* _Problem description_
For the records below, print the lines from the line with "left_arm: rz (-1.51" through the line with "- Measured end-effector" exactly as written; include both end lines and exclude the rest.

+--

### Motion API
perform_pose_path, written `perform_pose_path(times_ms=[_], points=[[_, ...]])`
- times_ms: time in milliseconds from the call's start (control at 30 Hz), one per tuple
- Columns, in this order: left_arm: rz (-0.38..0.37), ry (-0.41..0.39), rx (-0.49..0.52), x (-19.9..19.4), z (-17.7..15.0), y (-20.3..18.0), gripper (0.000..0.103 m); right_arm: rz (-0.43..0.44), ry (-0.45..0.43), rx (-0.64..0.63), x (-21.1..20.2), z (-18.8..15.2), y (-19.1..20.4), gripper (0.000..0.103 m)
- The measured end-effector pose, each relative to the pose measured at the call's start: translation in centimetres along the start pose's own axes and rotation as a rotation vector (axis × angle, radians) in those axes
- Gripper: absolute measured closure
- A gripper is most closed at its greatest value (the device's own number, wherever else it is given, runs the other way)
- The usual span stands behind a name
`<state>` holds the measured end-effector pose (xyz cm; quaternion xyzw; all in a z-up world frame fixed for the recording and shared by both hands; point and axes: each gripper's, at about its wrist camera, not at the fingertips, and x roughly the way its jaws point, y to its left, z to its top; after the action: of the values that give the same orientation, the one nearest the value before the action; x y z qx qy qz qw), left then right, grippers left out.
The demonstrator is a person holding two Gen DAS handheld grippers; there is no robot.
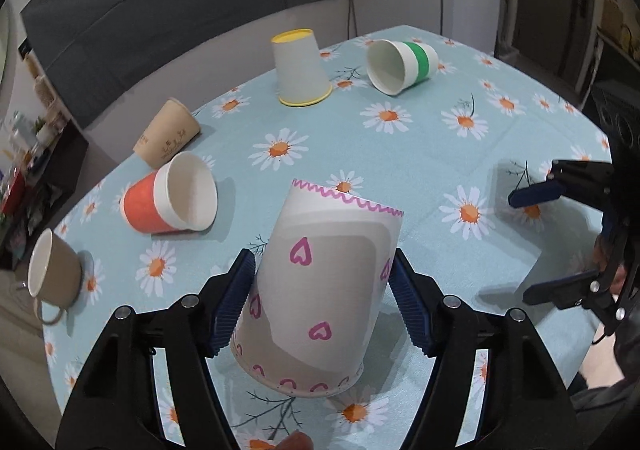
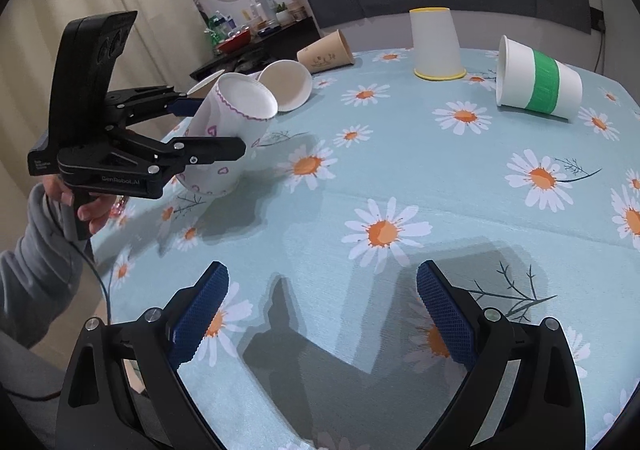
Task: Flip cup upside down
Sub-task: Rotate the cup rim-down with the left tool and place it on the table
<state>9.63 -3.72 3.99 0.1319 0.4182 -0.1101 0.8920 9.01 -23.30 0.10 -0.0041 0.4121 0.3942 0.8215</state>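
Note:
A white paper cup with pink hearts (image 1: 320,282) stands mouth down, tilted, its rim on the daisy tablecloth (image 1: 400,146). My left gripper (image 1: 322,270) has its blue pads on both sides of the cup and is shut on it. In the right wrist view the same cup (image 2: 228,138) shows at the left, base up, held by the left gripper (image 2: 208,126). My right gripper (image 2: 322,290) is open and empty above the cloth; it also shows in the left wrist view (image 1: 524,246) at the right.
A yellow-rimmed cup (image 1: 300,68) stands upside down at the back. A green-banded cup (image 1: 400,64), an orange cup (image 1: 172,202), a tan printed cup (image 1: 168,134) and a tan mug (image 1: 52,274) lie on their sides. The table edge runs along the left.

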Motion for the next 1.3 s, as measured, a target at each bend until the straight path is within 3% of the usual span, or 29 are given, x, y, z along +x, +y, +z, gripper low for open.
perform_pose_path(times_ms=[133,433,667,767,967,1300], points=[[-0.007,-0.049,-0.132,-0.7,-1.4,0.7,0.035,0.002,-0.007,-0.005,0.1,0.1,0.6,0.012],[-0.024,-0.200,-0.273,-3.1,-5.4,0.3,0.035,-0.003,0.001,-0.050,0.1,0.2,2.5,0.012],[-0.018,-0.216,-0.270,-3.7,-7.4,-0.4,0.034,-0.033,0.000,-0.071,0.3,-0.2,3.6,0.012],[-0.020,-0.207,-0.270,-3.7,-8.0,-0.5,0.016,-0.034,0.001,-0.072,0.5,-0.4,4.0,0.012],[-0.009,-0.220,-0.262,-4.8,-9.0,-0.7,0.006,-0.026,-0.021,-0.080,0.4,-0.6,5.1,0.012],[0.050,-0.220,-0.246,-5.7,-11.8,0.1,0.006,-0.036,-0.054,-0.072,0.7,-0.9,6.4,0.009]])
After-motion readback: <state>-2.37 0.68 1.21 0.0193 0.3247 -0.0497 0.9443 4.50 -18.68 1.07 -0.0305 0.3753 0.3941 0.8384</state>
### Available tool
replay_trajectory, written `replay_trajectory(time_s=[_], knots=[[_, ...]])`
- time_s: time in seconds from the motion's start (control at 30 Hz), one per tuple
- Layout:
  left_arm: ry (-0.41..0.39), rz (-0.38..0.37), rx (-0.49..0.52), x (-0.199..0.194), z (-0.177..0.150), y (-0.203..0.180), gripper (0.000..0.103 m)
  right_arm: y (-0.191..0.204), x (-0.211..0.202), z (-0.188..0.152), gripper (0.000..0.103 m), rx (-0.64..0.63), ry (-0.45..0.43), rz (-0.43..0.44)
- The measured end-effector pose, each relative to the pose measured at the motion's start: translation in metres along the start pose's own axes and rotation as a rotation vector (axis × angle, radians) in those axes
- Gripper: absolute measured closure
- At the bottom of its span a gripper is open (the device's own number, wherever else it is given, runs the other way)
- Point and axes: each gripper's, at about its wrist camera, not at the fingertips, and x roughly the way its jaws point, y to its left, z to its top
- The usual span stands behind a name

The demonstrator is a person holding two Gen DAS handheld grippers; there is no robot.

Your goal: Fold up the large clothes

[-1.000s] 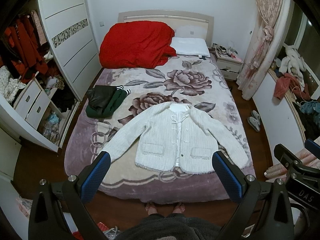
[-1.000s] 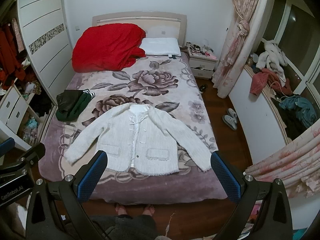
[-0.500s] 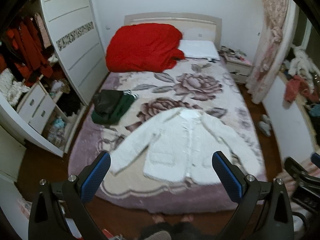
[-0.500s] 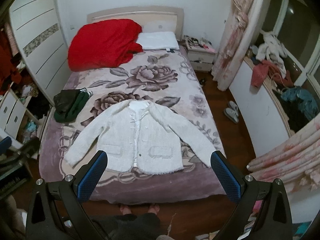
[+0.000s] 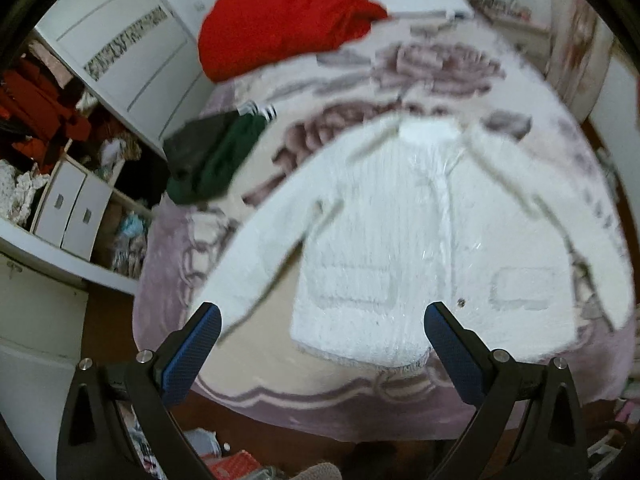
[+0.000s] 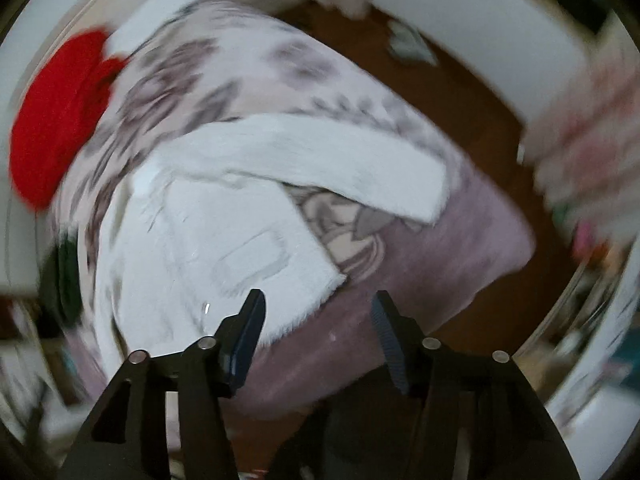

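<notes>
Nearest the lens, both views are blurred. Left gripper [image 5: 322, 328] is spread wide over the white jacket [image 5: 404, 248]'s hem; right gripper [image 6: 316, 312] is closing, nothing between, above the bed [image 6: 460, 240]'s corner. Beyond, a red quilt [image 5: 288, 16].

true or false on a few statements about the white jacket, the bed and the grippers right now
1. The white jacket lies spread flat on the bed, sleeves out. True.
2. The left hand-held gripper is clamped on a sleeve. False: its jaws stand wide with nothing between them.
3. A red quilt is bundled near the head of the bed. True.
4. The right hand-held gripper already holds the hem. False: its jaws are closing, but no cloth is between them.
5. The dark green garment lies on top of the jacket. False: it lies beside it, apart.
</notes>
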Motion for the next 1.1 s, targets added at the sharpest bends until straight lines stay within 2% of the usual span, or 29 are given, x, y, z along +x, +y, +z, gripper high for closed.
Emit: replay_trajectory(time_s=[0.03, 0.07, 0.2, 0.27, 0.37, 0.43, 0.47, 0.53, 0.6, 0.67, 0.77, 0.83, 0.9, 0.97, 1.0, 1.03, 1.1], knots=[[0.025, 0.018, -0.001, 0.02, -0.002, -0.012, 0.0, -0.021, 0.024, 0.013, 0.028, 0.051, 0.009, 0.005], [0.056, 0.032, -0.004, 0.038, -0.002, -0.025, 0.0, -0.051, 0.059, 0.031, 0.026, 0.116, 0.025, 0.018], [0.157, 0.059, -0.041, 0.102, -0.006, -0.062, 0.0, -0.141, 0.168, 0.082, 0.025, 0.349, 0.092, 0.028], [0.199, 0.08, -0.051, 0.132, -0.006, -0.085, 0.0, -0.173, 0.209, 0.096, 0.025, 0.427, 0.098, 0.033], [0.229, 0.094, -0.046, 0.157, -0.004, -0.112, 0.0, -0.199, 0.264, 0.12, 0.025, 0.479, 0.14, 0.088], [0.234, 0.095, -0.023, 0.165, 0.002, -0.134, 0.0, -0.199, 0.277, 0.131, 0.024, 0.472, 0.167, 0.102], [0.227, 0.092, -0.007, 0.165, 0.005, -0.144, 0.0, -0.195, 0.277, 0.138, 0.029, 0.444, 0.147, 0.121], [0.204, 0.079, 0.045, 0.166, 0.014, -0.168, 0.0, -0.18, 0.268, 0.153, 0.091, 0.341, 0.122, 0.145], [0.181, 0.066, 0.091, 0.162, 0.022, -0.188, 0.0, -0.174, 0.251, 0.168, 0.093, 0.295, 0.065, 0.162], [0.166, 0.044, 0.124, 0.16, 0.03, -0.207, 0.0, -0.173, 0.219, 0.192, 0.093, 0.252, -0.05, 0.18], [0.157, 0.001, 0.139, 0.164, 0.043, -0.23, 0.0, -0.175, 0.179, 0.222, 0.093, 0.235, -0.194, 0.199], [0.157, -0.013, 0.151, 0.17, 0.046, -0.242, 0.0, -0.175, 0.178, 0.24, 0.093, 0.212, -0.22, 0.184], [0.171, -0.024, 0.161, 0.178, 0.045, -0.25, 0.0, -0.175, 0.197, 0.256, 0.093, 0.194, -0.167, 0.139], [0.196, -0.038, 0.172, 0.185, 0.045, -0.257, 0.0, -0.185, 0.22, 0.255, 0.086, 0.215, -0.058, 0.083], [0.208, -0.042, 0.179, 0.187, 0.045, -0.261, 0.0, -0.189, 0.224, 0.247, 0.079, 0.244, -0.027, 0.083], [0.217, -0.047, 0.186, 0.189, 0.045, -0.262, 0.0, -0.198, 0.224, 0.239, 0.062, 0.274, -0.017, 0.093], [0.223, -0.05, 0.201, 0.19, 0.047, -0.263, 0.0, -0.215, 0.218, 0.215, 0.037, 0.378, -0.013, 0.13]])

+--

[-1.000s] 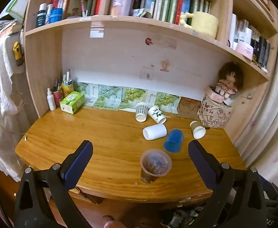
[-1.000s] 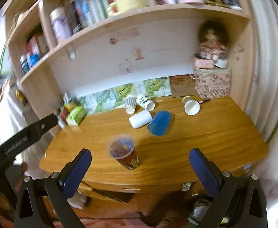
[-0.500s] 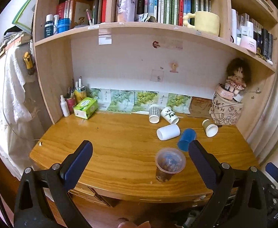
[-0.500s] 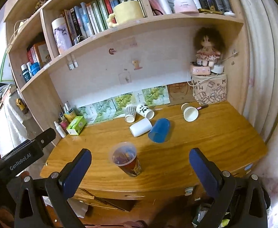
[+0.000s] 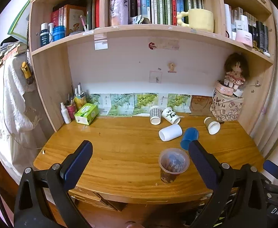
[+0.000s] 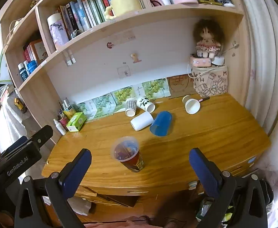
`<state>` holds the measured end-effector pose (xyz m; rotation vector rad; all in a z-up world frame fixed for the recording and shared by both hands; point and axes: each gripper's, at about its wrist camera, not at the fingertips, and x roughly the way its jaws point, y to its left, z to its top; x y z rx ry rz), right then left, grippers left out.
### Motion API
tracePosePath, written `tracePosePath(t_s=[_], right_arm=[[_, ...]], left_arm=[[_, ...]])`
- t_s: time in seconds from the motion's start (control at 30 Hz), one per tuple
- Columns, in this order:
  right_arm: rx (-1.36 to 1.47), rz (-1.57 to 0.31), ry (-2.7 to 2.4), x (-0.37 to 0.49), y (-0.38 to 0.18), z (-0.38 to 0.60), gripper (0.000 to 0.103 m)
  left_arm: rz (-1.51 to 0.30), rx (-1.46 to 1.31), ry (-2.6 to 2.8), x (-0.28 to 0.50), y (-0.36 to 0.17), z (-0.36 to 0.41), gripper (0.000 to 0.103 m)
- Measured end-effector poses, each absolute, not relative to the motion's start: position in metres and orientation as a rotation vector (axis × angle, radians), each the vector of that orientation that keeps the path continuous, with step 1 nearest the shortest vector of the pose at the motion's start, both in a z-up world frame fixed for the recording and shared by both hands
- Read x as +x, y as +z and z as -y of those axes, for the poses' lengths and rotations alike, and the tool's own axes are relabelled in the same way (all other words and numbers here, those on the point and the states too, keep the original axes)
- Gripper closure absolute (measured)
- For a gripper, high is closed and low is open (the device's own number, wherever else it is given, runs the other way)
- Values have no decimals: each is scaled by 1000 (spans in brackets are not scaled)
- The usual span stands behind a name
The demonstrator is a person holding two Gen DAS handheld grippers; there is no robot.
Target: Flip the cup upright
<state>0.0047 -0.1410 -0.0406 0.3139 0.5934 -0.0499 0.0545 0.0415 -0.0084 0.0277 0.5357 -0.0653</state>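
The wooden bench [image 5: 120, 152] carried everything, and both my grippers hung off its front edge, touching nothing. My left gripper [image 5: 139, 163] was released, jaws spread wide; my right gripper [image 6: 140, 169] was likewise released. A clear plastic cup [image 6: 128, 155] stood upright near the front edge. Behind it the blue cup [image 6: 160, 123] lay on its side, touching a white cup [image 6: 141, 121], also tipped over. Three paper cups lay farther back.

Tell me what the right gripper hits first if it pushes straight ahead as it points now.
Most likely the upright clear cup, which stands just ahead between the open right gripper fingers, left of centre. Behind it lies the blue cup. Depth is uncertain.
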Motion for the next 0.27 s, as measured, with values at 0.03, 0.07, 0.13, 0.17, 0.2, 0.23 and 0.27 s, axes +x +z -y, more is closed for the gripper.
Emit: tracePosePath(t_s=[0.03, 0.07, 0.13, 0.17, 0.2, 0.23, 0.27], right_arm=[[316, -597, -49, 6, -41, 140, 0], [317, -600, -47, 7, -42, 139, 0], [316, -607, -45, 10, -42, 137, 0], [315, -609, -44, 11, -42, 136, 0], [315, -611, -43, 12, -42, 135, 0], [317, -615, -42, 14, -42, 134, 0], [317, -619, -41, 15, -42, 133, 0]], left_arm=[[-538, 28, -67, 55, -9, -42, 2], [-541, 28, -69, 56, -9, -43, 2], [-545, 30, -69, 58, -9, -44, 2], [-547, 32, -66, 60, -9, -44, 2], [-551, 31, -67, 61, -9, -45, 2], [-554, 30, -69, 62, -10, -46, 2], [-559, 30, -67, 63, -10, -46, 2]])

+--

* _Task result_
  left_arm: rz (-1.51 to 0.30), rx (-1.46 to 1.31), ry (-2.6 to 2.8), x (-0.28 to 0.50), y (-0.36 to 0.17), z (-0.36 to 0.41), gripper (0.000 to 0.103 m)
- Measured end-effector poses, each absolute, not relative to the motion's start: position in metres and orientation as a rotation vector (axis × angle, radians), each the vector of that orientation that keeps the path continuous, with step 1 nearest the shortest vector of the pose at the motion's start, both in a z-up world frame fixed for the recording and shared by both hands

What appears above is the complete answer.